Visualization of the Detonation Wave Structure in a Small-Scale Hydrogen-Oxygen Rotating Detonation Combustor

Abstract

This study presents the high-speed visualization of the detonation wave structure in a small-scale hydrogen-oxygen rotating detonation combustor. A 68 mm Rotating Detonation Combustor that has already been tested extensively at DLR Lampoldshausen was modified with a quartz-glass ring, such that radial optical access into the annular detonation chamber was realized. The optical access windows covers approximately the first 22 mm of the detonation chamber. The modified experiment was hot-fire tested at the test bench M3.1 with the propellant combination gaseous hydrogen-oxygen. Simultaneous high-speed imaging from the back-end of the chamber and from the side allows a thorough investigation of the detonation wave characteristics.
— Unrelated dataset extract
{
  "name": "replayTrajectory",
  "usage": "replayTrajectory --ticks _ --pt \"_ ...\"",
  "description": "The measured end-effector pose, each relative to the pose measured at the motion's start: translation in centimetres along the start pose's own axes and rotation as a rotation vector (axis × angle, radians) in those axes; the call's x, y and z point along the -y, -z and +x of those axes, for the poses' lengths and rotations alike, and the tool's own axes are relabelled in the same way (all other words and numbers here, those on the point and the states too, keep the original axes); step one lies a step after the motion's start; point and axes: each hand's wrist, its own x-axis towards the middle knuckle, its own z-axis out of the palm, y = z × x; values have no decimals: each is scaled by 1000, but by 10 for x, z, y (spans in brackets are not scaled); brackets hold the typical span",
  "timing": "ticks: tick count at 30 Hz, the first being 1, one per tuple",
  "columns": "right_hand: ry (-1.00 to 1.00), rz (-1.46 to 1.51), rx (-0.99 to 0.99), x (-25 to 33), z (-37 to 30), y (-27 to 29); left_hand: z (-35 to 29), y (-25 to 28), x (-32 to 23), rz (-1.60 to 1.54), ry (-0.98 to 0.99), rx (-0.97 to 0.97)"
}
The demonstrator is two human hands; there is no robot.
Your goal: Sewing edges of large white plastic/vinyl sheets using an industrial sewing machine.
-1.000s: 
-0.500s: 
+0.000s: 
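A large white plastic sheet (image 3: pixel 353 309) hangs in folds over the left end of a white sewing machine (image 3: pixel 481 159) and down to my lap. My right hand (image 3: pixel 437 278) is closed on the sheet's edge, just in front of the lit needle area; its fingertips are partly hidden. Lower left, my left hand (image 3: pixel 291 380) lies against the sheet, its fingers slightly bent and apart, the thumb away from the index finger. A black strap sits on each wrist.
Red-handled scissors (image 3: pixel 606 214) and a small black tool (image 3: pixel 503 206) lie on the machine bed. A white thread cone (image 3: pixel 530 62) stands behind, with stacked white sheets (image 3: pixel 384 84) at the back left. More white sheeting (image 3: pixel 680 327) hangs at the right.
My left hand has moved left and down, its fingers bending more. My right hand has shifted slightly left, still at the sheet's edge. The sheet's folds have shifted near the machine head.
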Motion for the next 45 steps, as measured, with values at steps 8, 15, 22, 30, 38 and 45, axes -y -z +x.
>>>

Both high-speed cameras were operated with 180,000 frames per second in order to resolve and capture the detonation waves. The down-stream camera was used in order to investigate the number of waves inside the annular chamber and the spinning direction. For the investigated operating condition a stable regime of three co-rotating waves was observed. The wave speed achieved 71 % of the theoretical CJ-velocity. The second camera recorded the passing detonation wave through a quartz-ring via OH* emissions. The post-processed images show the structure and position of the detonation waves inside the annular combustion chamber. From the OH* images a better understanding of the detonation wave structure including the filling height of the fresh gas mixture as well as the approximate angles of the detonation and the shock wave could be gained. The obtained height of the detonation wave is about 11 mm or 8-9 detonation cell sizes for the given setup and experimental conditions.